Work task: Your answer must hold only the lines below from the line containing "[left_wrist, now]" through the line containing "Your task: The", each reproduced exactly.

Records from a collection:
===
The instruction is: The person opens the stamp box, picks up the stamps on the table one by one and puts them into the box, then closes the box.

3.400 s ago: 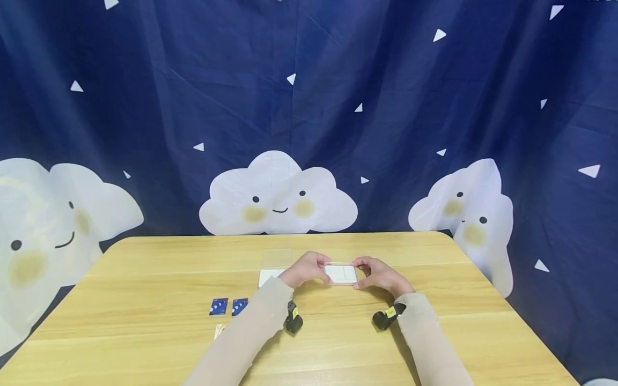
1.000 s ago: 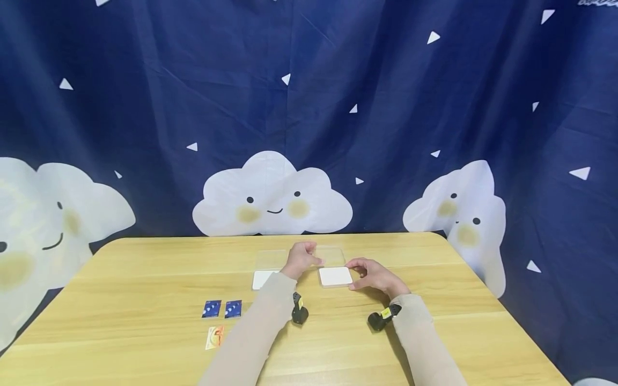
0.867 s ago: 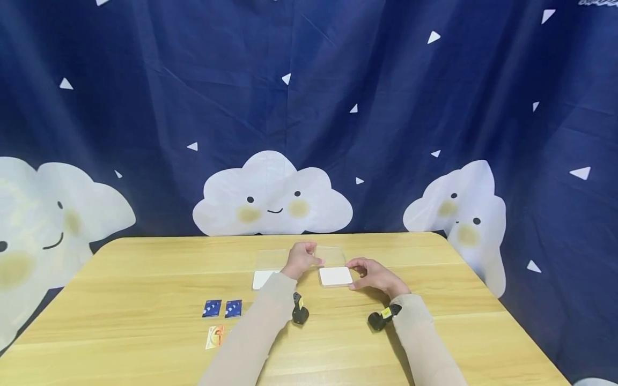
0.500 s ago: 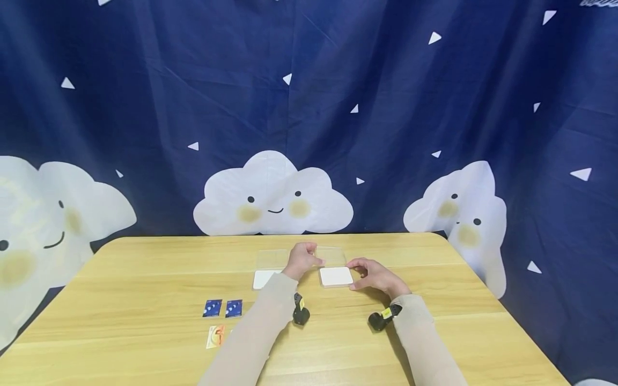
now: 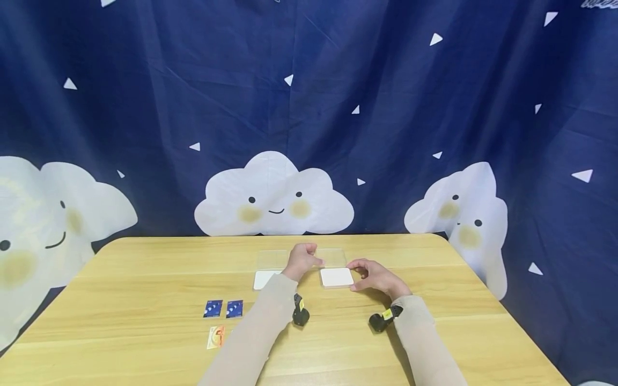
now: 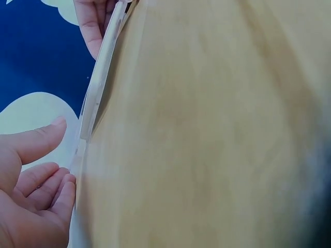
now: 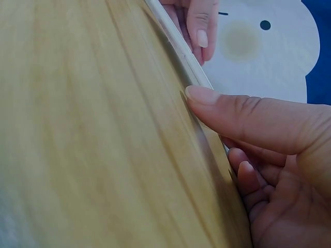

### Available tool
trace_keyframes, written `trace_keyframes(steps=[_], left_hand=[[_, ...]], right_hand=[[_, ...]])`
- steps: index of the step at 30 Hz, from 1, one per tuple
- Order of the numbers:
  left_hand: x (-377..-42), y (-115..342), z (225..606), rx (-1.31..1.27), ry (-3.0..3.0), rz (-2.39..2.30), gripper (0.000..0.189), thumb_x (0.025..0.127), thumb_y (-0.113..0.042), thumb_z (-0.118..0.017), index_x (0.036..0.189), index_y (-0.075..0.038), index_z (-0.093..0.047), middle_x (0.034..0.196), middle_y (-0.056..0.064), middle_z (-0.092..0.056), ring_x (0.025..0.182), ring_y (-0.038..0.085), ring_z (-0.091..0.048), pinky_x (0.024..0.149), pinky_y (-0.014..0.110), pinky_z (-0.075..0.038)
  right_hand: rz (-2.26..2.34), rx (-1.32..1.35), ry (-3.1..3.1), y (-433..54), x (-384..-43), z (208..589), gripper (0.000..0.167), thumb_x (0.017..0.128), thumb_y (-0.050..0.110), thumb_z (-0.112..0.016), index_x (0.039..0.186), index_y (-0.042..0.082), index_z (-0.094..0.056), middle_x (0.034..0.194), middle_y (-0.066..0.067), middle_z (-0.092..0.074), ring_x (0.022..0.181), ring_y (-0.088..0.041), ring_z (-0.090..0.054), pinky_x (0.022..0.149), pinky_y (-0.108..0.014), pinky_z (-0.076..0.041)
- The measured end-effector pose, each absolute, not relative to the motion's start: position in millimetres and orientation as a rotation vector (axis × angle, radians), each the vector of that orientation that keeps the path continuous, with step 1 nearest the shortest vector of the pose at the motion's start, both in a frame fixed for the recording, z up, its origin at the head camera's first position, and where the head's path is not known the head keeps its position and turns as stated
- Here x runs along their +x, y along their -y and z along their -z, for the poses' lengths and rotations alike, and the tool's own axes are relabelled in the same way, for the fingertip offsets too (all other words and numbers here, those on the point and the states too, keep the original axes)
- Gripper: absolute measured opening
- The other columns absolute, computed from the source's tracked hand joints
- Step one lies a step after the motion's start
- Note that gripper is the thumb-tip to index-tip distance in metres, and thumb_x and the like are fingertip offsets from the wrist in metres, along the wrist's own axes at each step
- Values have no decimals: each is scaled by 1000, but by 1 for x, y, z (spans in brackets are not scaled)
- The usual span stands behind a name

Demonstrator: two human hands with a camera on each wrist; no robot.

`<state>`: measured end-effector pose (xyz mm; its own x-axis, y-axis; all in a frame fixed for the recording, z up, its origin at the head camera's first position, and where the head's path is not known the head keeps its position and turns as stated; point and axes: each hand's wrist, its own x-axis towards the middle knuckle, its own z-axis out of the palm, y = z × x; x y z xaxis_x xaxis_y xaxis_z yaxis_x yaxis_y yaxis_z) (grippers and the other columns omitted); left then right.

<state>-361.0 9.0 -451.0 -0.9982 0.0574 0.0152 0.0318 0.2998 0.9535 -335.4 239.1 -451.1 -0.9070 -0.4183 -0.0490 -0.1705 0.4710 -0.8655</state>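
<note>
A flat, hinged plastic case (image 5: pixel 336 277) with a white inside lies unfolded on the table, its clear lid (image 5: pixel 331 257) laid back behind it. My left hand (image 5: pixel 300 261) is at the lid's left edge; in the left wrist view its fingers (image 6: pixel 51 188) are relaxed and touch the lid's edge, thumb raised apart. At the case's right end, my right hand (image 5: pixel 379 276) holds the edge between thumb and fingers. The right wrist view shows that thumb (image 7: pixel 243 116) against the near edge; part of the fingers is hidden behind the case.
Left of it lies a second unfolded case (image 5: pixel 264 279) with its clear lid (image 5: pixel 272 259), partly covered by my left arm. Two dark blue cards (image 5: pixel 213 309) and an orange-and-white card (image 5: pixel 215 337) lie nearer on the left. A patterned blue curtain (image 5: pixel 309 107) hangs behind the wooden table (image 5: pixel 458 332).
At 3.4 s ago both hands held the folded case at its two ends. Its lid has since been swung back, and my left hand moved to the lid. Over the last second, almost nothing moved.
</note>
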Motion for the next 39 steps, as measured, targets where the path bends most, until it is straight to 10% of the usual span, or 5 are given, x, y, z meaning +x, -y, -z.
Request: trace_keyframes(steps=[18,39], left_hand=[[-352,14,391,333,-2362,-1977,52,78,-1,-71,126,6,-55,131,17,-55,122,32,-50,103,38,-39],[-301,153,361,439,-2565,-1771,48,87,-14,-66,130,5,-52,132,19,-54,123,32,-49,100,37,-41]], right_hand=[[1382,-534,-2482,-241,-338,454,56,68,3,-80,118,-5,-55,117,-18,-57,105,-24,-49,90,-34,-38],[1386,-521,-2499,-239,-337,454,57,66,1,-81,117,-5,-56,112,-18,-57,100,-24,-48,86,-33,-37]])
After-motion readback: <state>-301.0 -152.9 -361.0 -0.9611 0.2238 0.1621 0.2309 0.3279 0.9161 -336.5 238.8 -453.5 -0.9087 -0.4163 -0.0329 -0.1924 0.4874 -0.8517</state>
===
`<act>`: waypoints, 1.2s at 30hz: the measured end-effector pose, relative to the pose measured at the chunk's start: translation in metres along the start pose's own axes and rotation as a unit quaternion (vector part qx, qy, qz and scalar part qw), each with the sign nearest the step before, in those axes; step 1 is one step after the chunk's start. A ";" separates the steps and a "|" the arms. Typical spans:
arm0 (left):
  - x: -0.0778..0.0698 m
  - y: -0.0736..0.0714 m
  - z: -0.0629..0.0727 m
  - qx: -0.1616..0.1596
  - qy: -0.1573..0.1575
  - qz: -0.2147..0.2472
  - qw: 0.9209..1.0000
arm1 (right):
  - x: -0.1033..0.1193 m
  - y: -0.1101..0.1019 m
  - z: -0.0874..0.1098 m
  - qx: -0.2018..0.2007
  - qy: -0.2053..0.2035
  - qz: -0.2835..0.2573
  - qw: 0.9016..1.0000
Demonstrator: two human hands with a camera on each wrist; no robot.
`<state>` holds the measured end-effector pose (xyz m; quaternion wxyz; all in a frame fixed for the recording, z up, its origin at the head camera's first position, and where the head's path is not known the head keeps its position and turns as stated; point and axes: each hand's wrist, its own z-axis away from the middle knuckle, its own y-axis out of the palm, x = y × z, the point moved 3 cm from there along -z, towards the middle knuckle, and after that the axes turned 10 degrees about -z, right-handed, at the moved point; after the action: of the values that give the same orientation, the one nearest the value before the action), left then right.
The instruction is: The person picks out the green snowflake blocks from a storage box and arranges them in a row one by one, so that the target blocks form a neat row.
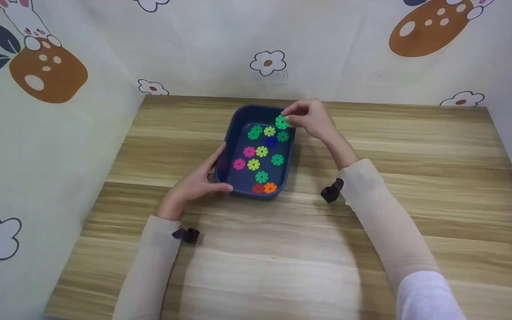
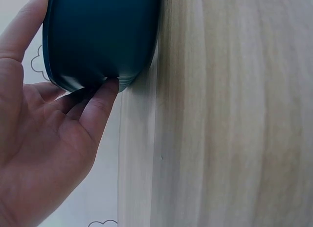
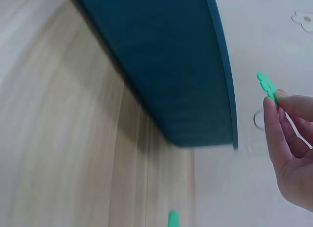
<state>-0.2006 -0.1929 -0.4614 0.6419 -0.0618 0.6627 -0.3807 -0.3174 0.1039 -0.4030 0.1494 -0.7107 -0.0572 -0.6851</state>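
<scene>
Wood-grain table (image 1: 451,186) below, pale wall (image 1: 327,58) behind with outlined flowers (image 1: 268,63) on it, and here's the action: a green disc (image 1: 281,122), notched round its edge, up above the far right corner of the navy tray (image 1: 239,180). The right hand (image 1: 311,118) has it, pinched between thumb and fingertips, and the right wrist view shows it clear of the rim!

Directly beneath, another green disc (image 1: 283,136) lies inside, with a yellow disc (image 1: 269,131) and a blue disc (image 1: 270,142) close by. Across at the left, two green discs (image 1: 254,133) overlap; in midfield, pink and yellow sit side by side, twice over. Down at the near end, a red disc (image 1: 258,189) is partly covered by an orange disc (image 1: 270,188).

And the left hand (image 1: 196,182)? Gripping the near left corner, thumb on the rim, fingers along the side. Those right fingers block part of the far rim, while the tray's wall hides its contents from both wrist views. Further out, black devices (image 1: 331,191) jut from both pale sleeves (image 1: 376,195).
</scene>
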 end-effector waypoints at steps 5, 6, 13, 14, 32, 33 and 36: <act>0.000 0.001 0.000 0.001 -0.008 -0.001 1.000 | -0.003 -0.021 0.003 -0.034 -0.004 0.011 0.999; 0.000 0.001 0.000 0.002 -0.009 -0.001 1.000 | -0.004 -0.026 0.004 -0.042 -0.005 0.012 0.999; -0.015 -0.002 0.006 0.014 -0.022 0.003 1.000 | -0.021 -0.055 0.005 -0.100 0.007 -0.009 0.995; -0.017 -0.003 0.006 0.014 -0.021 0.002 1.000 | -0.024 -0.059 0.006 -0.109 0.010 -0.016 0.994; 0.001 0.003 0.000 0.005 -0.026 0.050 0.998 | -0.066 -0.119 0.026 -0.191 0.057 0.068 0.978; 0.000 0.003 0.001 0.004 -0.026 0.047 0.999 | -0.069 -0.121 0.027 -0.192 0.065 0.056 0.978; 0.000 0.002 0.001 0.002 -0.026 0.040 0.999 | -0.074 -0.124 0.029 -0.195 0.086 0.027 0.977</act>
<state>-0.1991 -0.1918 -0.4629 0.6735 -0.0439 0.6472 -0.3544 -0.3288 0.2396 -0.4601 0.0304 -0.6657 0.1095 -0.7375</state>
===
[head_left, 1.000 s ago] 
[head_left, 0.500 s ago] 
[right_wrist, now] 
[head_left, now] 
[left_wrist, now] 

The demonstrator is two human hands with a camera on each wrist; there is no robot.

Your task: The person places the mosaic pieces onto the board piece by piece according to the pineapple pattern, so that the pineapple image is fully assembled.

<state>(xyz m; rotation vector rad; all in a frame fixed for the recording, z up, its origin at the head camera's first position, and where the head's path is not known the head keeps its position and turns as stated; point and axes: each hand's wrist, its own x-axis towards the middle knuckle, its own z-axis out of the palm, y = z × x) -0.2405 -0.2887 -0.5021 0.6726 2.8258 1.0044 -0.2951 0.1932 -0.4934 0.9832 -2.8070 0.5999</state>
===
Answer box:
[left_wrist, now] 

The demonstrator is two human hands with a camera on each wrist; there is no robot.

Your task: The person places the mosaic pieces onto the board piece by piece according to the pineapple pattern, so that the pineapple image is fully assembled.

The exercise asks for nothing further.